If I have time this weekend I’ll check out the video.


The numbers can be useful, but I mainly pay attention to the steps the query planner takes. Is it doing an expensive loop over data? Is it using an index? Those can often be more illuminating than the numbers – you get a feel over time for what operations are actually expensive.


I’m glad it’s helped you. I’m saying that I never got that feel over time, and I was hoping for something illuminating in the article, but it is describing things that aren’t actually in the examples it provides... or there’s something I’m not seeing? It does me no good to be told “look for where the planner and execution are different”, and they’re the same in the example, or “you’ll see this tool highlight those differences red” and there’s no difference I can find. I’m open to the possibility I’m missing something but I’ve stared at these and similar EXPLAIN results and tooling analyses for endless hours and can’t see what I’m supposed to learn from them.


One thing I learned about EXPLAIN this week is that it doesn't show constraint checks. I was trying to delete about 40k rows from a table and it was taking hours and I couldn't figure out why. ANALYZE EXPLAIN showed nothing indicating anything about reading any of the other tables than the FROM and the USING table.

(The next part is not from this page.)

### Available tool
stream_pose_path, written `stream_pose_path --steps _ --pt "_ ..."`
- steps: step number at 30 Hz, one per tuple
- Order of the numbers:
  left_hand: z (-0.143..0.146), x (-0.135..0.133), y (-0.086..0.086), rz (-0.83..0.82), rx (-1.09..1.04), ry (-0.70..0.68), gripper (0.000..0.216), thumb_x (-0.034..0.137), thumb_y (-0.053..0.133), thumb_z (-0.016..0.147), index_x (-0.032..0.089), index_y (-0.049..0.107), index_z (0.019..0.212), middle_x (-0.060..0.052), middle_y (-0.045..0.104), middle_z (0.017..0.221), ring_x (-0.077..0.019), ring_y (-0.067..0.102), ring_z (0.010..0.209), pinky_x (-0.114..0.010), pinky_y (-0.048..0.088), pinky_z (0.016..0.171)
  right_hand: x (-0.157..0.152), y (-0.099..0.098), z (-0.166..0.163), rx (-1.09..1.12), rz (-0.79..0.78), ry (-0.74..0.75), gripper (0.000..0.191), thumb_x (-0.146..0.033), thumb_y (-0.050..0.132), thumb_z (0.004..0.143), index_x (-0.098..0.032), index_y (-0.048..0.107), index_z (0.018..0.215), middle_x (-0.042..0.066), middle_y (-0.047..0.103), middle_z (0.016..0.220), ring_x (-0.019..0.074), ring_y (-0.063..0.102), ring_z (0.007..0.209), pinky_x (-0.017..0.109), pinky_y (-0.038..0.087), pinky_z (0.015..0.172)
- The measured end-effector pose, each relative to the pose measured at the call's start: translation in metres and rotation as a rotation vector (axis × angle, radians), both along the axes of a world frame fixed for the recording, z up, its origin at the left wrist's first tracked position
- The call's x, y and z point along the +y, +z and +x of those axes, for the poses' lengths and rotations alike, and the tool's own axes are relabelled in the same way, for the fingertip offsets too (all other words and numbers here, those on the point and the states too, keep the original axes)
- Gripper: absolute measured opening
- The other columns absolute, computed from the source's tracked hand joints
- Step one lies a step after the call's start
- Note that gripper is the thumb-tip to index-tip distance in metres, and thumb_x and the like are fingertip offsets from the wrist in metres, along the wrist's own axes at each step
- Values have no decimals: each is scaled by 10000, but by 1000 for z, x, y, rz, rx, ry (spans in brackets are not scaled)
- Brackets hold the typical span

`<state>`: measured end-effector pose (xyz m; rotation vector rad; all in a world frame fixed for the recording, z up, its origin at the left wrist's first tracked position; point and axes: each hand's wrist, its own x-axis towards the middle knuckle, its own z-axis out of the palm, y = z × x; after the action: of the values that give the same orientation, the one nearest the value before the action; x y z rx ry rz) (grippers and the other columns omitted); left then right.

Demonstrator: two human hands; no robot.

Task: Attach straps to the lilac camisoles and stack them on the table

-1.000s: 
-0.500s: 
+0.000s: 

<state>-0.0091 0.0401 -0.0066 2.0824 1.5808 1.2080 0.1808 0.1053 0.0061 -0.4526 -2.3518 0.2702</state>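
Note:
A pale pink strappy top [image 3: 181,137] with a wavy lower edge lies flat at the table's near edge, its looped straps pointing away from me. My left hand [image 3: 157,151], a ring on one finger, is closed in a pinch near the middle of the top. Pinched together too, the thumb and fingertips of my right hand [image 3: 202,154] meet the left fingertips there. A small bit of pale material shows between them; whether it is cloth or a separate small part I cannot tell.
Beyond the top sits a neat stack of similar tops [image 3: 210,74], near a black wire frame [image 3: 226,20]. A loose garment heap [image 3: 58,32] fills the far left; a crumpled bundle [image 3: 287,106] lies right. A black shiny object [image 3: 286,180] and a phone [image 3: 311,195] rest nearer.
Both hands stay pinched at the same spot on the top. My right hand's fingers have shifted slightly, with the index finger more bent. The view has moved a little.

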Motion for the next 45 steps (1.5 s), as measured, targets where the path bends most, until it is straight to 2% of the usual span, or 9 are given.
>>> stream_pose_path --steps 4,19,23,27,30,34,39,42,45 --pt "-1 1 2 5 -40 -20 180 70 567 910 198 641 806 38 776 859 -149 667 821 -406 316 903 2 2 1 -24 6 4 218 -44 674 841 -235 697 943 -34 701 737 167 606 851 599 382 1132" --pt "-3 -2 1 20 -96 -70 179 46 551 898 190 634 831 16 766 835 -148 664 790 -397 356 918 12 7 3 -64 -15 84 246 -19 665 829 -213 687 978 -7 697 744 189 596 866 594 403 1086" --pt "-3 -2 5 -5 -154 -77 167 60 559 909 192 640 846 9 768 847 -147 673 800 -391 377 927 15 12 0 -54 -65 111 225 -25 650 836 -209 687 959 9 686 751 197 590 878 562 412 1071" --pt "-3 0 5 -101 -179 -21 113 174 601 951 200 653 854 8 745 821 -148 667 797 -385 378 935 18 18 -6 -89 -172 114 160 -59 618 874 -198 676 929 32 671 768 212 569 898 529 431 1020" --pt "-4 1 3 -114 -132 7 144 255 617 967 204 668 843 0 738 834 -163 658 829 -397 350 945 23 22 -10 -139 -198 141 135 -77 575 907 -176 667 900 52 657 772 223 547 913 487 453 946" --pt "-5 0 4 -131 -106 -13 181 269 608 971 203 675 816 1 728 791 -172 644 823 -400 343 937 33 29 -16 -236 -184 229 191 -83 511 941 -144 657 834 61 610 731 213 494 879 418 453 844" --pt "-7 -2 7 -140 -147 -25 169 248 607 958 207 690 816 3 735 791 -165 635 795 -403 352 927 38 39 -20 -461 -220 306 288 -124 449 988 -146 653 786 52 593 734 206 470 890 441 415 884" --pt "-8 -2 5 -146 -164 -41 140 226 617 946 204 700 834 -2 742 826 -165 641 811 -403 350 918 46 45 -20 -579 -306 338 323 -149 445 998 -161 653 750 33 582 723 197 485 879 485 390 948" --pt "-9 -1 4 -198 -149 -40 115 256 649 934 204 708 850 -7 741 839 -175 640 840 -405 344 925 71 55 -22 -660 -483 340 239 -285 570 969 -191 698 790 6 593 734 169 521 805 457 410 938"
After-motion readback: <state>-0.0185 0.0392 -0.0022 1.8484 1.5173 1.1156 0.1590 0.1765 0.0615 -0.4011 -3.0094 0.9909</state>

The table I was deleting from had 20 foreign key constraints referencing it, and a couple of them didn't have an index on the referencing column and were big (a few million rows). Added indexes to all of them, took a couple of minutes to build, and the DELETE ran in a few seconds.

Sometimes the answer to a performance issue can't be found in EXPLAIN. And always remember to properly index your foreign key constraints.


EXPLAIN ANALYZE would have shown you referential integrity (RI) triggers taking most of the time, but it’s still a bit of a leap to work out that it’s due to missing foreign key indexes if you don’t already know


Probably one of the best resources to understand indexes and the output of `EXPLAIN ANALYZE` would be https://use-the-index-luke.com/


Wish I had a tool that could suggest things to do like the “cartoon” at the top of the article.